- _PROBLEM_
While copying the entries exactly, leave out each picture they contain.

DATA FOR THIS EXERCISE section start

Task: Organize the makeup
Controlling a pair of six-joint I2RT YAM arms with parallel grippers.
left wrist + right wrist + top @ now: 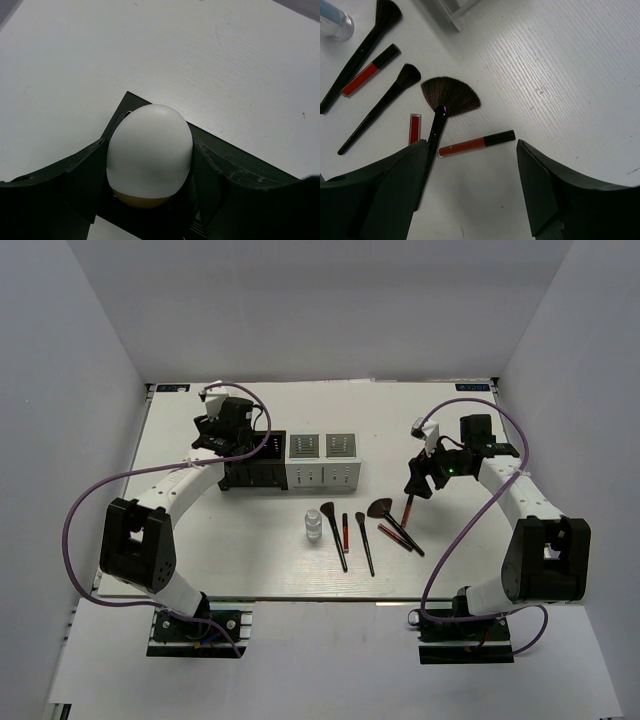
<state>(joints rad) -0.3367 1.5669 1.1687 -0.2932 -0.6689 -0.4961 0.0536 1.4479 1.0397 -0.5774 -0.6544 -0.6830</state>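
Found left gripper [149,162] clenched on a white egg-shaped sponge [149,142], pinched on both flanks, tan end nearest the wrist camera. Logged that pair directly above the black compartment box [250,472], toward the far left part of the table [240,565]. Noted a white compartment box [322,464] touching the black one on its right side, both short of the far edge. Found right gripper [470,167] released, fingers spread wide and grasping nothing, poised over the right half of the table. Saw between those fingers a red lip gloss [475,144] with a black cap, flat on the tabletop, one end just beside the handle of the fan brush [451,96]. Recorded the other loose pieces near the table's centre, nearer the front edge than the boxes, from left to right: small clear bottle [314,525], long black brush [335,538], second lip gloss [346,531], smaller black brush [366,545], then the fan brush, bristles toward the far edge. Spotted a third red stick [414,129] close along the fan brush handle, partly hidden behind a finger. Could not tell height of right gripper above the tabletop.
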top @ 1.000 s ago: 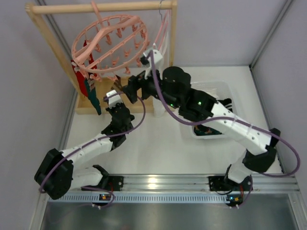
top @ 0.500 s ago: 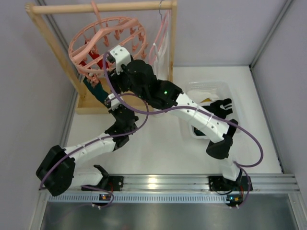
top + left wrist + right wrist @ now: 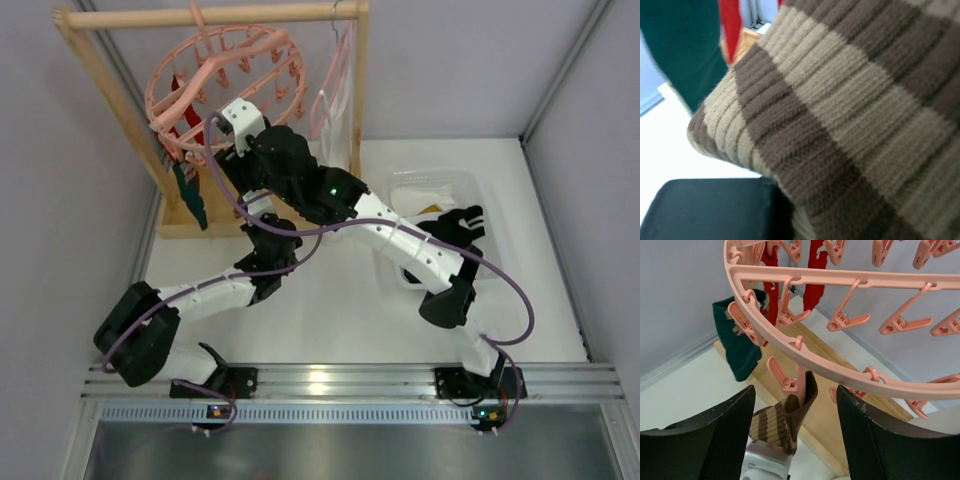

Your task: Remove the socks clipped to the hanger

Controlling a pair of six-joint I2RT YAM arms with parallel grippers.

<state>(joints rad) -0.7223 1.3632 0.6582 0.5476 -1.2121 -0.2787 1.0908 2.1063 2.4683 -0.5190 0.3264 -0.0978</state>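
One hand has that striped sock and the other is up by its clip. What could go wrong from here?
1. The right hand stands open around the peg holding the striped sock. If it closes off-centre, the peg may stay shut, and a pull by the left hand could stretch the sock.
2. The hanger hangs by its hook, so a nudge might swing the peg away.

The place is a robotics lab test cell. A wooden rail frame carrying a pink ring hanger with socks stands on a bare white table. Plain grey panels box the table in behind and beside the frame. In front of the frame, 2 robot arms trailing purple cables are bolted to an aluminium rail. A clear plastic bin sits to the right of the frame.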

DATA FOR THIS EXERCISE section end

- _TASK OUTPUT_
Task: Organize the makeup
Controlling a pair of six-joint I2RT YAM arms with parallel grippers.
left wrist + right wrist + top @ now: 
<state>(joints rad) -0.3367 1.5669 1.1687 -0.2932 -0.6689 -0.4961 0.0536 1.4479 1.0397 -0.5774 -0.6544 -0.6830</state>
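Found left gripper [149,162] clenched on a white egg-shaped sponge [149,142], pinched on both flanks, tan end nearest the wrist camera. Logged that pair directly above the black compartment box [250,472], toward the far left part of the table [240,565]. Noted a white compartment box [322,464] touching the black one on its right side, both short of the far edge. Found right gripper [470,167] released, fingers spread wide and grasping nothing, poised over the right half of the table. Saw between those fingers a red lip gloss [475,144] with a black cap, flat on the tabletop, one end just beside the handle of the fan brush [451,96]. Recorded the other loose pieces near the table's centre, nearer the front edge than the boxes, from left to right: small clear bottle [314,525], long black brush [335,538], second lip gloss [346,531], smaller black brush [366,545], then the fan brush, bristles toward the far edge. Spotted a third red stick [414,129] close along the fan brush handle, partly hidden behind a finger. Could not tell height of right gripper above the tabletop.
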top @ 1.000 s ago: 
top @ 0.500 s ago: 
top + left wrist + right wrist @ now: 

Your task: Remove the socks clipped to the hanger

Controlling a pair of six-joint I2RT YAM arms with parallel grippers.

<state>(joints rad) -0.7223 1.3632 0.6582 0.5476 -1.2121 -0.2787 1.0908 2.1063 2.4683 -0.5190 0.3264 -0.0978</state>
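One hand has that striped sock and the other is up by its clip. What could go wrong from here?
1. The right hand stands open around the peg holding the striped sock. If it closes off-centre, the peg may stay shut, and a pull by the left hand could stretch the sock.
2. The hanger hangs by its hook, so a nudge might swing the peg away.

The place is a robotics lab test cell. A wooden rail frame carrying a pink ring hanger with socks stands on a bare white table. Plain grey panels box the table in behind and beside the frame. In front of the frame, 2 robot arms trailing purple cables are bolted to an aluminium rail. A clear plastic bin sits to the right of the frame.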

Exercise complete, with nothing further to add.